Dostoïevski a surtout subi la censure (préventive) des directeurs de revues, avant même l’interdiction des autorités. Mikhaïl Katkov, par exemple, le rédacteur en chef du Messager russe, refuse de publier un chapitre des Démons dans lequel Nikolaï Stavroguine fait lire au supérieur du monastère sa « confession  ». Le personnage raconte la façon dont il a poussé une fillette à se pendre, après l’avoir violée. Dostoïevski se rend à Moscou pour défendre son texte mais Katkov estime ces quelques pages trop choquantes. Elles ne seront publiées qu’en 1923, une cinquantaine d’années après la parution du livre, sous le titre La Confession de Stavroguine. Chez Dostoïevski, la censure touchait des problèmes plus profonds que chez Tchékhov dont les œuvres ont parfois été amputées arbitrairement, pour des raisons stupides et sans fondement. Je me suis rendu compte que la censure d’État s’arrête toujours à des choses assez superficielles. Pour l’éviter, l’écrivain doit précisément creuser jusqu’aux strates profondes de l’existence qui sont d’ailleurs beaucoup plus intéressantes.

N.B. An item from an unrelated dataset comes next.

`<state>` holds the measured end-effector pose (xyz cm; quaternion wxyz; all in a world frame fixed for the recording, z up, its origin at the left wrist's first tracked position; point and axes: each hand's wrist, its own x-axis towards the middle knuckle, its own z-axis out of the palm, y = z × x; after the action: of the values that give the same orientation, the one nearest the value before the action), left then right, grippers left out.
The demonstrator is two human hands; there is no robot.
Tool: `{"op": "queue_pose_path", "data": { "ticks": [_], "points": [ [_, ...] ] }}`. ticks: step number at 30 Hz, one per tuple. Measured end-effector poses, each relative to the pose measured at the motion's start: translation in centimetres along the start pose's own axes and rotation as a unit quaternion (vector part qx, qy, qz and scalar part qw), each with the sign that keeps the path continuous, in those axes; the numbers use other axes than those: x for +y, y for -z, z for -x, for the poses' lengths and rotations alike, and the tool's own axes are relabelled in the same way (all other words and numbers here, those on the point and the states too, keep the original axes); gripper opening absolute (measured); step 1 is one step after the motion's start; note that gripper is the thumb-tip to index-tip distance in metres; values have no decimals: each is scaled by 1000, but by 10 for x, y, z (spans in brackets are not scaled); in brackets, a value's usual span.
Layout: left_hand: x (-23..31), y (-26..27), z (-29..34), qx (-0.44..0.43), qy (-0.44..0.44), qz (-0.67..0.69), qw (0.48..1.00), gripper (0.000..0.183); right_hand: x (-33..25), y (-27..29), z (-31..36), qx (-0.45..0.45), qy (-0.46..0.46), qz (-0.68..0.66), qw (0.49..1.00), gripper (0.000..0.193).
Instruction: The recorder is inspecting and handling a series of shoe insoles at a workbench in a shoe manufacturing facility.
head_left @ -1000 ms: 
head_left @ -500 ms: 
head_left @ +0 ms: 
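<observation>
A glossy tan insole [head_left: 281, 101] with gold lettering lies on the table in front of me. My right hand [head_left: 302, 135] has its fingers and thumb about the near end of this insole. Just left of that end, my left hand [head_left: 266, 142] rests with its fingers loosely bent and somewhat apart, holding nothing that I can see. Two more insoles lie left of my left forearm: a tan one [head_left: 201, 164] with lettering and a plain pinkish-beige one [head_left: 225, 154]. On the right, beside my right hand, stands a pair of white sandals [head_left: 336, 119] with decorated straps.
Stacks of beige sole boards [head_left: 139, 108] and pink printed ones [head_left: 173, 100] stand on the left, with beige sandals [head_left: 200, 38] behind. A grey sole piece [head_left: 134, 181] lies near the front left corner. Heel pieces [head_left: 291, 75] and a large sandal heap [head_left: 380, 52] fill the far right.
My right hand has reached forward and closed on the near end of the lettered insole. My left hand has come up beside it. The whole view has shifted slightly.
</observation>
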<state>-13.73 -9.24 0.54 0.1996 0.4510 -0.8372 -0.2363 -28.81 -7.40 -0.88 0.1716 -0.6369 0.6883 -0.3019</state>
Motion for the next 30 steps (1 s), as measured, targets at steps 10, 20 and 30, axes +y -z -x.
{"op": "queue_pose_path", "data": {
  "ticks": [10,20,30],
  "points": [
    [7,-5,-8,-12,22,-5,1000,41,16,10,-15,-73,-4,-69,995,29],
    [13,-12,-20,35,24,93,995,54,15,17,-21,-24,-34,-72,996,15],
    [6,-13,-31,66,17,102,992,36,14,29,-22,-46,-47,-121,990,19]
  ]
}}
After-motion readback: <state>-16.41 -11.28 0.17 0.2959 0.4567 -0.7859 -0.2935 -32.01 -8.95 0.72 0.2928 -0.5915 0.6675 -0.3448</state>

Quant à l’interdiction de publier dont j’ai été « victime », elle était liée à une manière d’écrire. J’ai appartenu à un courant littéraire qui se nommait « onirique », le seul courant littéraire dans le sens traditionnel du terme qui a existé dans les pays de l’Est après la Seconde Guerre mondiale. Il n’avait affaire ni avec le Nouveau Roman avec lequel on le confond parfois, ni avec le Surréalisme. En résumé, la théorie était la suivante : le rêve est le symptôme de quelque chose qu’on ne connaît pas, dont nous ignorons les mécanismes. Il n’en reste pas moins que le rêve est « réel », il existe pour celui qui rêve, signe concret (puisqu’on peut se le rappeler) de quelque chose qui se passe dans notre conscience même si nous sommes incapables de comprendre. C’est comme dans le cas d’une maladie dont nous constatons la fièvre sans pouvoir déceler quelle est la cause médicale de cette fièvre. Façon de dire qu’il y a dans notre conscience, dans notre esprit si vous préférez, des zones qui s’expriment mais dont la compréhension nous échappe. Cette littérature qui construisait des images était comme un morceau de pierre qu’on sculptait pour trouver la pureté de l’image ordonnatrice de l’écriture. On assemblait les images qui nous venaient à l’esprit, sans essayer de les interpréter, mais par ces images qui sont les symptômes réels de ces choses qui échappent à la raison, on donnait la sensation de la complexité de l’homme. L’onirisme était critiqué, harcelé par les autorités. On était en contradiction fondamentale avec un système marxiste positiviste qui contestait tout ce qui n’est pas rationnel et qui ne s’inscrit pas dans une logique évidente et explicable de l’histoire. En Roumanie, certains écrivains importants qui critiquaient le système ont réussi à publier parce qu’on leur demandait de supprimer une phrase ou deux, voire un chapitre, mais l’onirisme était une littérature fondamentalement opposée. On ne pouvait pas supprimer des passages, c’était la structure même qui était interdite. Les censeurs avaient la juste intuition qu’il s’agissait d’une attitude profondément hostile, différente de la leur.